In a guideline case which begged the question of when it is appropriate for society to intervene paternalistically in an individual’s choice whether or not to enter into sexual relations, the Court of Appeal has ruled that a woman who suffered severe brain damage during surgery nevertheless has the mental capacity to consent to intimate contact with her boyfriend.
Medical experts and care professionals had expressed deep concerns that the woman might come under pressure to agree to sex. She had endured bouts of amnesia and acute confusion and it was said that she was incapable of weighing up information concerning the risks of pregnancy or sexually transmitted disease.
The woman had, prior to the operation, led a chaotic lifestyle and had an extensive history of drug and alcohol abuse. Her boyfriend also had a troubled background and had a significant criminal record. However, despite her mental impairment, the Court of Protection ruled that she was entitled to participate in activities ‘which may carry at least some levels of risk’ and that she had capacity to consent to sexual relations.
The woman’s mother challenged that decision, but the Court found that that the Court of Protection’s ruling was ‘not just unassailable…but correct’. The Court noted that the case had raised profound issues as to the extent to which society should intervene in areas which are normally matters of personal choice.

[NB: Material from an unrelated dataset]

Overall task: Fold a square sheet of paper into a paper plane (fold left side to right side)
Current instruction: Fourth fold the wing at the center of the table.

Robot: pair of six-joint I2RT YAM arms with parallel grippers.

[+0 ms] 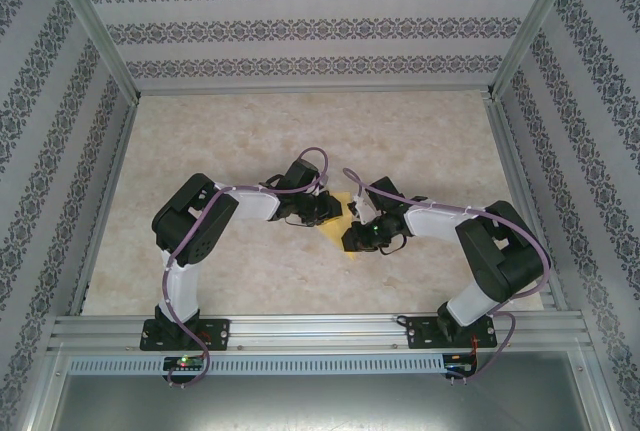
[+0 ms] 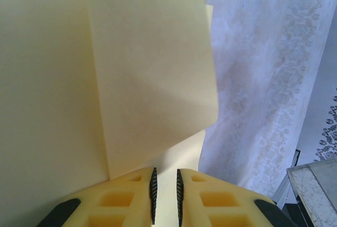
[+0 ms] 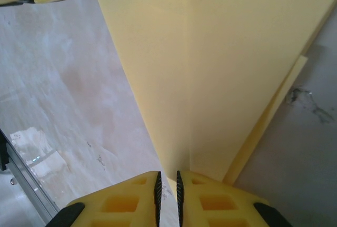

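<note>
The left gripper (image 2: 165, 198) has its pads drawn to a thin slit, and the paper (image 2: 152, 79) runs into it, apparently pinched, with one flap folded over. The right gripper (image 3: 168, 198) is equally narrow, with the paper's crease running into its slit. The paper (image 1: 340, 219) sits mid-table (image 1: 300, 131), towards the near edge, between both wrists.

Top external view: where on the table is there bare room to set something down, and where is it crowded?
Free: the far half of the table, between the left arm, the right arm and the back wall; the near strip between their bases. Crowded: the centre, where the left tool and right tool meet on the square sheet of paper.
</note>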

Medical experts had raised concerns that unsupervised contact between the woman and her boyfriend – whose ‘inappropriate behaviour’ had seen him barred from visiting her in hospital – might lead to sexual relations. Fears were expressed that the woman placed too much trust in her boyfriend and that she might ‘feel coerced or pressurised or manipulated into sexual activity’.
Dismissing the appeal, however, the Court stressed that that there was nothing to suggest that the boyfriend had sought, or would seek, to take advantage of the woman sexually. With appropriate support, supervision and safeguarding measures in place, the woman would be adequately protected and there would in any event be few opportunities for sexual contact.
The Court concluded, “This woman’s weakness of perception in this area, a weakness which is sadly not uncommon, does not in her case tell in favour of a lack of capacity to consent to sexual relationships any more than it does in a person of full capacity.”